*** Recorded data Section Begins ***

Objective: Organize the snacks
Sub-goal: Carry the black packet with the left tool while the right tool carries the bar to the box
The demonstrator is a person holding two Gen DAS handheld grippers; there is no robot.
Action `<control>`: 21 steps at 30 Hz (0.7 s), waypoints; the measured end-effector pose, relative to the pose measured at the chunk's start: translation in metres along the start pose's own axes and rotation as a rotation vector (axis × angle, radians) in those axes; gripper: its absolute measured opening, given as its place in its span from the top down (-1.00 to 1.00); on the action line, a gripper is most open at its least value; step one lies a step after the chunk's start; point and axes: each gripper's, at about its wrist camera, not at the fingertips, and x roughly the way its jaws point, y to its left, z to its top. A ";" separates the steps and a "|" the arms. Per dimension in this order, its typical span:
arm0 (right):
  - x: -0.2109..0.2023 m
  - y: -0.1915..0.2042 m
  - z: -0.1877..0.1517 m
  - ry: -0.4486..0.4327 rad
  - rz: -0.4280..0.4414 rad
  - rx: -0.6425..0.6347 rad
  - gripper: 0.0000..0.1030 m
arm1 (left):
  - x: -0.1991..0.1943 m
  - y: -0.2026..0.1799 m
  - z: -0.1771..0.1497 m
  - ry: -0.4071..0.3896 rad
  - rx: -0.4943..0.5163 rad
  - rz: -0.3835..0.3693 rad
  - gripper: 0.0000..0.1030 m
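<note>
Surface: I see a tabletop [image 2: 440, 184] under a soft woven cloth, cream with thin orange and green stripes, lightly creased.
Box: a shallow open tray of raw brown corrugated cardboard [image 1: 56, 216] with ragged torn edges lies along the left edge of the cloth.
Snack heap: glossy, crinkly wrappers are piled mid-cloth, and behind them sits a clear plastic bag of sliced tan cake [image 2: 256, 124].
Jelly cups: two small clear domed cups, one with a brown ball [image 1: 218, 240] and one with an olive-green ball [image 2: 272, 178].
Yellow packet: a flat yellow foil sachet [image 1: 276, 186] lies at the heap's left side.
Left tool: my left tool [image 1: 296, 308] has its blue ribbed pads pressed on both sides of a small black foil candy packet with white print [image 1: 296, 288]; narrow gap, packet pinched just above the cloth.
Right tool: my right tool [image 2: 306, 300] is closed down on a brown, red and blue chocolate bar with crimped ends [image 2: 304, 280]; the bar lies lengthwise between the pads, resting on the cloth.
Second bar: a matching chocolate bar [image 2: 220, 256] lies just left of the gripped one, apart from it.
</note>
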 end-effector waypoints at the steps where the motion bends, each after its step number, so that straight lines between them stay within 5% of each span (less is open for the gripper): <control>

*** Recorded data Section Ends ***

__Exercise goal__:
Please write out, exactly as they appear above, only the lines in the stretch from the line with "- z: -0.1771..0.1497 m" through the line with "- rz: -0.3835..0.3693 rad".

__Response box__:
  - z: -0.1771..0.1497 m
  - ry: -0.4071..0.3896 rad
  - rx: -0.4943..0.5163 rad
  - rz: -0.3835..0.3693 rad

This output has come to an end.